Сегодня ему было трудно. И не оттого, что хоронил он Степана Васильевича. В этот день вернулась его внучка из больницы с новорожденным мальчиком, и радость ее в этот день не получилась полной. Вся деревня хоронила Степана и поминала миром.

А мальчик морщил распаренное свое, тонкокожее личико, щурил потные какие-то глаза, напрягался, сучил ножонками, обиженно скрипел.

Молодая мать суетилась возле, не зная, как подойти, и свекровь поучала ее, а Генка, смущенный и тихий, слонялся по дому, выходил курить в сени и на улицу, посмеивался, мотая головой, всхохатывал, думая, наверно, о себе, об отцовстве, подсаживался к прадеду своего сына, угощал папироской и говорил с неубывающей ухмылкой:

— Во, брат, дела!

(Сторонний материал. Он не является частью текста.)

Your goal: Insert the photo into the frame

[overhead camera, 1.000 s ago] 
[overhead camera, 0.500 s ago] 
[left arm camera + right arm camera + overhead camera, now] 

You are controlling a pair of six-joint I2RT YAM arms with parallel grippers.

Вот это дела!

А потом вдруг срывался, топтал сапогом зажженную папиросу, торопился опять в дом и говорил раздосадованно:

— Так ведь старинное это имя — Олег. Князь такой русский был, а он у нас будет Олегом Геннадьевичем… Культурно. А что такое Петька?! В каждой деревне Петьки бегают, а Олегов не слыхал что-то. Пусть будет Олегом, а? Пусть уж Олегом, чем Петром!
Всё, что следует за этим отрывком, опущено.